The lines below starting at the line containing "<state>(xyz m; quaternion" and ending at the line containing "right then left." are to be repeated exactly, with both ends kept and nothing else added.

··· GIVEN ENTRIES

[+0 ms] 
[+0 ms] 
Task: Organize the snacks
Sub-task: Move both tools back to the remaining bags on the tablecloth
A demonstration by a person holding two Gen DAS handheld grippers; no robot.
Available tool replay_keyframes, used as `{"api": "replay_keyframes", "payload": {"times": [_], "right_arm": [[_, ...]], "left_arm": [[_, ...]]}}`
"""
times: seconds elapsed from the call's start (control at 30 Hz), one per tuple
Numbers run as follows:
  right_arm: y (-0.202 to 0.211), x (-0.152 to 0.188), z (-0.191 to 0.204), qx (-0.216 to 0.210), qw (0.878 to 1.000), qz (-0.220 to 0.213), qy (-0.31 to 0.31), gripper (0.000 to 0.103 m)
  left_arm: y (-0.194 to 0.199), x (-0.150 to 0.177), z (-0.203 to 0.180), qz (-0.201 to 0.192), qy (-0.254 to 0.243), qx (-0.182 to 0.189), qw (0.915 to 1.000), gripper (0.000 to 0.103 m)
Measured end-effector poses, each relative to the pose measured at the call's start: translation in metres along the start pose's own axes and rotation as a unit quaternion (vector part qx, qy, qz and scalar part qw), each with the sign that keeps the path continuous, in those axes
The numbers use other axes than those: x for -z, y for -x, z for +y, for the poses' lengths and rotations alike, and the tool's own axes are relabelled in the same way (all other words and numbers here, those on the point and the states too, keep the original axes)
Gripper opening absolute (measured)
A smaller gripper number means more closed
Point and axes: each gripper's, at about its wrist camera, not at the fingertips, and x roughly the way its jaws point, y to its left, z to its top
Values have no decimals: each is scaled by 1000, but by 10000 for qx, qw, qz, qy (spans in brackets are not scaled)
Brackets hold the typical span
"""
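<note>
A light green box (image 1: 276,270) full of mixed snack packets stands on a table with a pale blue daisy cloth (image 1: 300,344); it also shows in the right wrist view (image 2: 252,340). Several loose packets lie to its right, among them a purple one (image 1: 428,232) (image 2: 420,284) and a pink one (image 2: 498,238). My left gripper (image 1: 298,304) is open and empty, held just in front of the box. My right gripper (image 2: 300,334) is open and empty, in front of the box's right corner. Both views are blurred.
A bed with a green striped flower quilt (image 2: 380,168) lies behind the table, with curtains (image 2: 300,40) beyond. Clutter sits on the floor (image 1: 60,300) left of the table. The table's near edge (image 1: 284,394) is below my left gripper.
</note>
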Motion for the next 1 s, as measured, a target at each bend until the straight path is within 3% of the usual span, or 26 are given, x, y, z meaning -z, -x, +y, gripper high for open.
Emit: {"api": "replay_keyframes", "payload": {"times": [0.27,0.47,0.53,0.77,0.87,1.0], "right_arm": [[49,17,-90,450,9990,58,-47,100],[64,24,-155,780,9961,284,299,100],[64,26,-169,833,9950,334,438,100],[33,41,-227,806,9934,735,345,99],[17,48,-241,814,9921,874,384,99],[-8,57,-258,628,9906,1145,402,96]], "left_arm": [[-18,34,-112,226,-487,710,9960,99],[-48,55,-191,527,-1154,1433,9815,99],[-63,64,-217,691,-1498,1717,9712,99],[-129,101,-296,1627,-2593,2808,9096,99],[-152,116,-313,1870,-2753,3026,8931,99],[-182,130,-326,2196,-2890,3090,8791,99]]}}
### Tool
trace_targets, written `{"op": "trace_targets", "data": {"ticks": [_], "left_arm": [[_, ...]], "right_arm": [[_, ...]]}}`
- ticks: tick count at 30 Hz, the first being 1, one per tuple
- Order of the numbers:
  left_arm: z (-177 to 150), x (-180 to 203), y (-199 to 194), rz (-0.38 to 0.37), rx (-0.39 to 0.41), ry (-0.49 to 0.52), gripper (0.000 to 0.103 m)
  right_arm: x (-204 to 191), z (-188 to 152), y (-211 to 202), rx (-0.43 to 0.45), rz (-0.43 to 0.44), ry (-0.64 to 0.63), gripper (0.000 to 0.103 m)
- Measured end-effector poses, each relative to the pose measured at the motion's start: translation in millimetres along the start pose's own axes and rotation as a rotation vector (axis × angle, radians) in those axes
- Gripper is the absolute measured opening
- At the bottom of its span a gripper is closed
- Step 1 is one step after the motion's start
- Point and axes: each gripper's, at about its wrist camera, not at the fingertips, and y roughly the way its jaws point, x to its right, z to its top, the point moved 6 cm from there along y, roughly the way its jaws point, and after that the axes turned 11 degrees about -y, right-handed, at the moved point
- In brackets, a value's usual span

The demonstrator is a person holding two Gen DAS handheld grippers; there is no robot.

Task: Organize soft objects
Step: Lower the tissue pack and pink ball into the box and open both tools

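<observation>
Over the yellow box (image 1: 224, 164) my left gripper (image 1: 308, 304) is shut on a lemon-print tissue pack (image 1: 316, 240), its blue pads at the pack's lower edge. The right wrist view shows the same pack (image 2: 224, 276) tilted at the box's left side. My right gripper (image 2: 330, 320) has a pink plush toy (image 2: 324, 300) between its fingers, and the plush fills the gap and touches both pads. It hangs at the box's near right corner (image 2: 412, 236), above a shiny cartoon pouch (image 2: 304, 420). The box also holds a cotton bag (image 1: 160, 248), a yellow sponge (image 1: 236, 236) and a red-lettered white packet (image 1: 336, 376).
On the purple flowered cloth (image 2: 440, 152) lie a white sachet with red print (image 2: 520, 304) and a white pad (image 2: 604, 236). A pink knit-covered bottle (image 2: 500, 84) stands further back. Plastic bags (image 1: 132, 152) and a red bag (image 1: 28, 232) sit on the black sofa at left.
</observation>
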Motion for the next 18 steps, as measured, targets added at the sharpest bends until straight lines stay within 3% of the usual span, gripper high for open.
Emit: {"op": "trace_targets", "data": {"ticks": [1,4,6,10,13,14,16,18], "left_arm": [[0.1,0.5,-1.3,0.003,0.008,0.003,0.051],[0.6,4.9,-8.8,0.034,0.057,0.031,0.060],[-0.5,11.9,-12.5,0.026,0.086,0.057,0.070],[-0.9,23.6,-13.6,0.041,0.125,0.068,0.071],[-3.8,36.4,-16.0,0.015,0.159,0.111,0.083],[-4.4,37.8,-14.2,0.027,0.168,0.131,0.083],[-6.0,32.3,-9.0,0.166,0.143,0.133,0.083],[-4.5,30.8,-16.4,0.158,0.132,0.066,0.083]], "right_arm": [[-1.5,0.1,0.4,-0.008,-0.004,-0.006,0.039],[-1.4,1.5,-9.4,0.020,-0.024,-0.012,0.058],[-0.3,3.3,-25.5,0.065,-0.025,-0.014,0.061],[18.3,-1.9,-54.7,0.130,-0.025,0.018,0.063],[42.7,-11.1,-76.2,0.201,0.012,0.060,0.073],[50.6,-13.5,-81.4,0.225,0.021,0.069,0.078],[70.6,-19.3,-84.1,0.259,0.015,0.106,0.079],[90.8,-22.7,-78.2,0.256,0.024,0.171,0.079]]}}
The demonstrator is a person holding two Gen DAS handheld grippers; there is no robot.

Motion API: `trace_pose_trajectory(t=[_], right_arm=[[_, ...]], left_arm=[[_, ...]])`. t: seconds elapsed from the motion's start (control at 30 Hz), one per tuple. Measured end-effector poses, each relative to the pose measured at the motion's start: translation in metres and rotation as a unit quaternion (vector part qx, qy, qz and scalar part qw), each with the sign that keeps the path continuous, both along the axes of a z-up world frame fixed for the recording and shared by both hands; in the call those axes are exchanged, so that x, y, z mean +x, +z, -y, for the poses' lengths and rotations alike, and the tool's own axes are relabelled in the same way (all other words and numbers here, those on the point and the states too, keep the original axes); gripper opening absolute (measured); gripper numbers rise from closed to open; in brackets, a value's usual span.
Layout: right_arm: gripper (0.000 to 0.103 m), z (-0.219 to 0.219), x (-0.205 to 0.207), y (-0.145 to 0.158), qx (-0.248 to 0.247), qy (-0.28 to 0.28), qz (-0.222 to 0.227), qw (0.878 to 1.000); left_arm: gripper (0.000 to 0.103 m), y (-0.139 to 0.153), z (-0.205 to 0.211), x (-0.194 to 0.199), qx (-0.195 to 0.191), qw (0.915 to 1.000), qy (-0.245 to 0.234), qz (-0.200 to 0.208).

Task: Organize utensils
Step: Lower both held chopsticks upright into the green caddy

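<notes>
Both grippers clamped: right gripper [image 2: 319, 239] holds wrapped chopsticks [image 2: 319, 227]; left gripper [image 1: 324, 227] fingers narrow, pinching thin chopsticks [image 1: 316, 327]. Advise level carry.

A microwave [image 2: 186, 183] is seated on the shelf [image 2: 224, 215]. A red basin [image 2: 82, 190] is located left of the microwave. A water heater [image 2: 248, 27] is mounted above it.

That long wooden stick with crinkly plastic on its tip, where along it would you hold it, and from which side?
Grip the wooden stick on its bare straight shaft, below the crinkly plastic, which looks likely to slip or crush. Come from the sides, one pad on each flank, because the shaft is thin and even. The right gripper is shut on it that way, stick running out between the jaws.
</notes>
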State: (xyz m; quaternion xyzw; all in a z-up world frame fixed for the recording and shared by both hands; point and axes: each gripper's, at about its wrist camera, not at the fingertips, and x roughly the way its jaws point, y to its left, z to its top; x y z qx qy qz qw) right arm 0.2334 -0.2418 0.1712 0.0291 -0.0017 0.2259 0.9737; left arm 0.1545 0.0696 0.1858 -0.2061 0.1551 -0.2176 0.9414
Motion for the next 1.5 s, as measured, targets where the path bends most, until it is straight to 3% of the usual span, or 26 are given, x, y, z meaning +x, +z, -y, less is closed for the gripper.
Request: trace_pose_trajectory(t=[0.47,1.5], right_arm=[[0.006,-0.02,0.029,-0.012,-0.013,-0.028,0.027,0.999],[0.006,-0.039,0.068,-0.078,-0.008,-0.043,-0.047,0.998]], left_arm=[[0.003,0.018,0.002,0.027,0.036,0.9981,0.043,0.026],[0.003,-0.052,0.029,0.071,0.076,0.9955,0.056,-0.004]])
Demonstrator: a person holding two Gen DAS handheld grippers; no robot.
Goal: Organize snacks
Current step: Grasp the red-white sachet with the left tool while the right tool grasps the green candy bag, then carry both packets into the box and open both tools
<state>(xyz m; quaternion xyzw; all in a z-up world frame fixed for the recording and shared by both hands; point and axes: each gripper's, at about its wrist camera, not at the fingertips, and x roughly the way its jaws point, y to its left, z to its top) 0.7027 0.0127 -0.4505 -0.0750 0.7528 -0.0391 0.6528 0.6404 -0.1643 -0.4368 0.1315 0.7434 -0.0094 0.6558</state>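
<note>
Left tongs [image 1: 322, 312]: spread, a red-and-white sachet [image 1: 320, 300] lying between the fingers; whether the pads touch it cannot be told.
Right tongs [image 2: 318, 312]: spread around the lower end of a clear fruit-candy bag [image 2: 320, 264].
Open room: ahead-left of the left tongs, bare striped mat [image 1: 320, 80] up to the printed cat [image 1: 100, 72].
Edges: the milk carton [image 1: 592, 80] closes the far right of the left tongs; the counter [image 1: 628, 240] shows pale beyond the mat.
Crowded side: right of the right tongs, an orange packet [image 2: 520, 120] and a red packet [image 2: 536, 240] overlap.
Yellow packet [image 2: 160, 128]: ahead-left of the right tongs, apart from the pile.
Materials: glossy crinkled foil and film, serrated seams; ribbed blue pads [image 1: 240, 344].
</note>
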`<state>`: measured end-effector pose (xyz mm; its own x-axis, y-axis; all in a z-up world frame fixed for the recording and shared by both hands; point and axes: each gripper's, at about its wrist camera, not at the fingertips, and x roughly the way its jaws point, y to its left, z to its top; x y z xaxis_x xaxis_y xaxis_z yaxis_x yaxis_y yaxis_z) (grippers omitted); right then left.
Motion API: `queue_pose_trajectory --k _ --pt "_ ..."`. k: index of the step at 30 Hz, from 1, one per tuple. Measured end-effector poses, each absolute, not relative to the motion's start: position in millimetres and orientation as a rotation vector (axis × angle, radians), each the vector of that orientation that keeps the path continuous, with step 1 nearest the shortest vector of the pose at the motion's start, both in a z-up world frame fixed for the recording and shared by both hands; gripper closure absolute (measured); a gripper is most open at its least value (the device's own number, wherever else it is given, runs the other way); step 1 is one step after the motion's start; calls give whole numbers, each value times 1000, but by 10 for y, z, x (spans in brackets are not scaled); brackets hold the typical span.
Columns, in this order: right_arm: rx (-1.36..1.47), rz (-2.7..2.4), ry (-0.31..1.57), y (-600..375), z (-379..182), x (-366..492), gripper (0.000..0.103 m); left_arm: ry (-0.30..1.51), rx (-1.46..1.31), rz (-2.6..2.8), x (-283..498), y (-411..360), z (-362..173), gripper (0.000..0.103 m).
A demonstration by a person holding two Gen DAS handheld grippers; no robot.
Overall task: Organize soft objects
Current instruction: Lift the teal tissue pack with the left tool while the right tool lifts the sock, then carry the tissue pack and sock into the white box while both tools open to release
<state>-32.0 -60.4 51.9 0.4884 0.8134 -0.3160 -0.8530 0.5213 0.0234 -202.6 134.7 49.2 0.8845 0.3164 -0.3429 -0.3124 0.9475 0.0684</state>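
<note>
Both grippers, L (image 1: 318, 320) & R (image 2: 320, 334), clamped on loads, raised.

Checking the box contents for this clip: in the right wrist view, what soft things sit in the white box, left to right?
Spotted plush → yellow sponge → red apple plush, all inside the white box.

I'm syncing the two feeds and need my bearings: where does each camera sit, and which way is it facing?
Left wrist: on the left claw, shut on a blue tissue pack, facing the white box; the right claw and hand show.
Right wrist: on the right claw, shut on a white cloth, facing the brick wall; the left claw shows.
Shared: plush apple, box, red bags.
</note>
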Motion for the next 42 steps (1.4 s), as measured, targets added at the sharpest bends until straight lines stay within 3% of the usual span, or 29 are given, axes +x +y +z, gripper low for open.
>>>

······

EXERCISE RESULT -
<state>(xyz m; quaternion xyzw; all in a z-up world frame fixed for the recording and shared by both hands; point and axes: each gripper's, at about its wrist camera, not at the fingertips, and x roughly the way its jaws point, y to its left, z to its top) 0.7027 0.0127 -0.4505 -0.0750 0.7528 -0.0391 0.6528 0.6404 -0.1643 -0.4368 0.1315 0.7434 -0.0094 0.6558</state>
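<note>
Left tongs [image 1: 322, 312]: spread, a red-and-white sachet [image 1: 320, 300] lying between the fingers; whether the pads touch it cannot be told.
Right tongs [image 2: 318, 312]: spread around the lower end of a clear fruit-candy bag [image 2: 320, 264].
Open room: ahead-left of the left tongs, bare striped mat [image 1: 320, 80] up to the printed cat [image 1: 100, 72].
Edges: the milk carton [image 1: 592, 80] closes the far right of the left tongs; the counter [image 1: 628, 240] shows pale beyond the mat.
Crowded side: right of the right tongs, an orange packet [image 2: 520, 120] and a red packet [image 2: 536, 240] overlap.
Yellow packet [image 2: 160, 128]: ahead-left of the right tongs, apart from the pile.
Materials: glossy crinkled foil and film, serrated seams; ribbed blue pads [image 1: 240, 344].
</note>
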`<state>`: measured end-effector pose (xyz mm; its own x-axis, y-axis; all in a z-up world frame fixed for the recording and shared by both hands; point and axes: each gripper's, at about its wrist camera, not at the fingertips, and x roughly the way its jaws point, y to its left, z to its top; x y z xaxis_x xaxis_y xaxis_z yaxis_x yaxis_y yaxis_z) (grippers omitted); right then left.

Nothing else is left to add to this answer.